Material and Methods
We included patients diagnosed with hypothyroidism upon application to the Department of Endocrinology and Metabolism Diseases, Medical Faculty, Dicle University, or those who were diagnosed with hypothyroidism and under follow-up. It was stipulated that thyroid hormone test results of the patients diagnosed with hypothyroidism and followed up should be consistent with those of hypothyroidism when they first applied.
A total of 82 patients diagnosed with hypothyroidism and 37 healthy control group (CG) subjects were included into the study. Patients with hypothyroidism diagnosis were divided into 2 sub-groups as overt hypothyroidism (OH) and subclinical hypothyroidism (SH) according to their TSH and free T4 (FT4) levels. The total number of patients was 82: 8 males and 42 females in the SH group, and 4 males and 28 females in the OH group. The SH group consisted of newly diagnosed patients and the AH group was constituted of new patients or those patients under follow-up whose TFT (thyroid function tests) values varied in favor of hypothyroid following their application. The patients with increased TSH (>4.20 mlU/mL), decreased ST4 (<12 mlU/mL) and positive anti-thyroid peroxidase (anti-TPO) (>35 mlU/mL) were assigned to the OH group, and the patients with increased TSH, normal ST4, and positive anti-TPO were assigned to the SH group. The mean age and sex ratio in the control group were similar to those in the hypothyroid patient groups, and these cases were selected from among volunteers who did not have any known chronic diseases and who had normal TFT and anti-TPO levels. All patients and healthy controls were told why they were included in this study by the researcher, and their written consent was obtained. After receiving Ethics Committee approval, we started to conduct the study (Project Number: 223, Approval date 15.04.2015).
No patients with known systemic diseases such as heart disease, diabetes mellitus, and hypertension (TA >140/90) were included in the study.
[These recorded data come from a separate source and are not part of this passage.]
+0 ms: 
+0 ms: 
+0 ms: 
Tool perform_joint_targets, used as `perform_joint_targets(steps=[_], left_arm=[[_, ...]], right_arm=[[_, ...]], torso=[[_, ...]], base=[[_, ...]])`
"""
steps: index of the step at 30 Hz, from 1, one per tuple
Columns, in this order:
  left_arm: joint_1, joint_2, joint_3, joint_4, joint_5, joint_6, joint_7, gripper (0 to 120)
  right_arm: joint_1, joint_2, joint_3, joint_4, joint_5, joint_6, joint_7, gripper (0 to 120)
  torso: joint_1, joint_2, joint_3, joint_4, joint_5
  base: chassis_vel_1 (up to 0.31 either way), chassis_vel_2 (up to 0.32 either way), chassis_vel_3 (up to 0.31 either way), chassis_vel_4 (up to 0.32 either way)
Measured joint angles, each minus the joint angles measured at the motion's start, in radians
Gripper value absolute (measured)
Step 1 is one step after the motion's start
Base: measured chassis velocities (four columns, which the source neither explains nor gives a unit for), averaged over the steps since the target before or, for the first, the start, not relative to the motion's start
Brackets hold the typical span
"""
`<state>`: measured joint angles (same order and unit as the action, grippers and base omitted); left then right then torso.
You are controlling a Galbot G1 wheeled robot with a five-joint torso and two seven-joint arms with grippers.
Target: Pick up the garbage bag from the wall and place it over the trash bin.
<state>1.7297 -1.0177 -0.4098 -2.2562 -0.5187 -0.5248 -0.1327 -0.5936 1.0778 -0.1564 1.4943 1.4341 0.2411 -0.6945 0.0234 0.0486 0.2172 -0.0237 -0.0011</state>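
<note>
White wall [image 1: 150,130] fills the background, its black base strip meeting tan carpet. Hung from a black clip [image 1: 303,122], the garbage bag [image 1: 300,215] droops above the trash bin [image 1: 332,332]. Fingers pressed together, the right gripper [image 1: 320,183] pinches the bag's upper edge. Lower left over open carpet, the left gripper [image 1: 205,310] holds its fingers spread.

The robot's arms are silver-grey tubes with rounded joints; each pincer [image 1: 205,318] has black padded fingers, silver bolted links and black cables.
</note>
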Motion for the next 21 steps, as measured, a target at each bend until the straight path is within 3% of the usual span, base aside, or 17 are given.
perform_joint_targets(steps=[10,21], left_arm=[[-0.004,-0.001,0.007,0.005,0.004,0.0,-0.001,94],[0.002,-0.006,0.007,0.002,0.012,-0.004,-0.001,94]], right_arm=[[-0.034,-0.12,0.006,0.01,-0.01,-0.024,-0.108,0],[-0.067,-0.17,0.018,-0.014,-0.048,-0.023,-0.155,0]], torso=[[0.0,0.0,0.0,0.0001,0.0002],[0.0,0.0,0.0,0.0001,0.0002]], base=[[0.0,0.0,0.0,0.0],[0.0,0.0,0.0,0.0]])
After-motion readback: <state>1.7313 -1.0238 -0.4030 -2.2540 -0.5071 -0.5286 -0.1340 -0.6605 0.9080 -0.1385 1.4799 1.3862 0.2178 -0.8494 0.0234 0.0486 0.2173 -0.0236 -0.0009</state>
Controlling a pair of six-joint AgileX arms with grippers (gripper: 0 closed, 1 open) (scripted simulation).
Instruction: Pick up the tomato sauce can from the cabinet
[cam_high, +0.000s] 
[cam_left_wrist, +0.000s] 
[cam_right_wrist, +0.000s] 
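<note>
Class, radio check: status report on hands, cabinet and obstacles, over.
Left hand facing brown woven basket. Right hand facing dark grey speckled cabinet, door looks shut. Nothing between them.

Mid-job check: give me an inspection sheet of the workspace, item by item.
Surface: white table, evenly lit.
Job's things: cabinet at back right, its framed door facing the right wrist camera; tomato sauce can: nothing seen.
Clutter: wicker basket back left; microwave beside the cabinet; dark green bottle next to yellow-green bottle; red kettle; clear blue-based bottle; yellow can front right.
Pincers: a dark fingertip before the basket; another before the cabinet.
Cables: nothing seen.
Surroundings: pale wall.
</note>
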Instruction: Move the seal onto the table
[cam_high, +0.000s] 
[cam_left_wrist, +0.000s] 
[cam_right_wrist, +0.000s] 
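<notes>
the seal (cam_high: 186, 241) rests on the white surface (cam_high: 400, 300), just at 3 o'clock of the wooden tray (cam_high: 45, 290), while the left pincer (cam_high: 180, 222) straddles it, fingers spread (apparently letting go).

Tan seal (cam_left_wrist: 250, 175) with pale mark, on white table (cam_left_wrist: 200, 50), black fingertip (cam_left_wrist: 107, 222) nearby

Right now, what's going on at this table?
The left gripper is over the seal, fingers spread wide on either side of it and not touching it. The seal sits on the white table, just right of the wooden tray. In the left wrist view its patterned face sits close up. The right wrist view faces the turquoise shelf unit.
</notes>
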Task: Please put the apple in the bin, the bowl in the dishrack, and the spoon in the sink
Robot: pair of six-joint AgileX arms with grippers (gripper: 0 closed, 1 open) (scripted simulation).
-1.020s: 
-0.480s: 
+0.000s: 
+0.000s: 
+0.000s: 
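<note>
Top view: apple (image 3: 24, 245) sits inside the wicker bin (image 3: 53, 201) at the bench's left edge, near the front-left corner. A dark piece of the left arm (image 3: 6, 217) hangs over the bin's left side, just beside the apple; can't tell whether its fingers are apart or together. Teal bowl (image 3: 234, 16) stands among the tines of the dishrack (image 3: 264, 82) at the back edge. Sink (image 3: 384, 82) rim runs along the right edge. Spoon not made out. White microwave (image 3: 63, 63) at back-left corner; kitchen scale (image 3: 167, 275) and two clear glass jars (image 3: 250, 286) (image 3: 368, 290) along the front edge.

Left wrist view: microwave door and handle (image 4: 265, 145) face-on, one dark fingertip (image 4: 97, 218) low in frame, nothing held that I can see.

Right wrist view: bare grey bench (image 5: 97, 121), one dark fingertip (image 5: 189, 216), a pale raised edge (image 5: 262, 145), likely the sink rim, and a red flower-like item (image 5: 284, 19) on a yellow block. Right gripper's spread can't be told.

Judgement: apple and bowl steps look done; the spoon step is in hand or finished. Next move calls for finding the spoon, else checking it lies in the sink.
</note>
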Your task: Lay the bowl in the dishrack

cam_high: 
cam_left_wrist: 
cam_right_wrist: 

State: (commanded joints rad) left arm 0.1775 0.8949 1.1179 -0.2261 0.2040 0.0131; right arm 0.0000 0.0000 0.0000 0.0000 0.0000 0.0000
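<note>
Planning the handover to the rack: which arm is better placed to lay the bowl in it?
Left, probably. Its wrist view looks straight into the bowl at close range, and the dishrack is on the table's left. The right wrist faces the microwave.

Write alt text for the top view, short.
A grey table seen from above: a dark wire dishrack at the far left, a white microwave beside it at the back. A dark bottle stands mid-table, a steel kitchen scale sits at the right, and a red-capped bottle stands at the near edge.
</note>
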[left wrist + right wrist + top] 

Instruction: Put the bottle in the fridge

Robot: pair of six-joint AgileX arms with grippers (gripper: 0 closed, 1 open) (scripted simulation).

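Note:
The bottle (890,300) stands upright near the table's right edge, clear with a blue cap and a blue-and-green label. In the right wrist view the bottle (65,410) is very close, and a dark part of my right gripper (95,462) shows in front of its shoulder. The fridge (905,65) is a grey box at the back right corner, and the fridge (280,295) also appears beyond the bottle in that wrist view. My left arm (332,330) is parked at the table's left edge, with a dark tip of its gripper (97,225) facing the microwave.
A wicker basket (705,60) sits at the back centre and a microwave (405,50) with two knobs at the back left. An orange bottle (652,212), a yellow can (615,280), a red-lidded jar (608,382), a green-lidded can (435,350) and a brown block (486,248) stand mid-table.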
The weight, height, and body mass index (BMI) of the patients and controls were measured and recorded to exclude any situations that may have adverse effects on left ventricular functions. Patients with metabolic syndrome and obesity (BMI >30) were not included into the study. Systolic and diastolic blood pressures of the patients were measured with a mercury sphygmomanometer in a silent environment when patients were seated. Lipid profile, insulin, glucose, urine, creatine, and complete blood cell count tests were performed.
MPI measurement
Transthoracic echocardiography and systolic and diastolic functions of left ventricle and MPI measurements were performed. Bi-dimensional, pulsed Doppler, M-mod, and color flow Doppler echocardiographic examinations were performed. Echocardiographic images from parasternal and apical windows were taken when the patients lay down on their left side. LV and valve functions were assessed, and parasternal long and short axes, apical 4- and apical 2-cavity images were used.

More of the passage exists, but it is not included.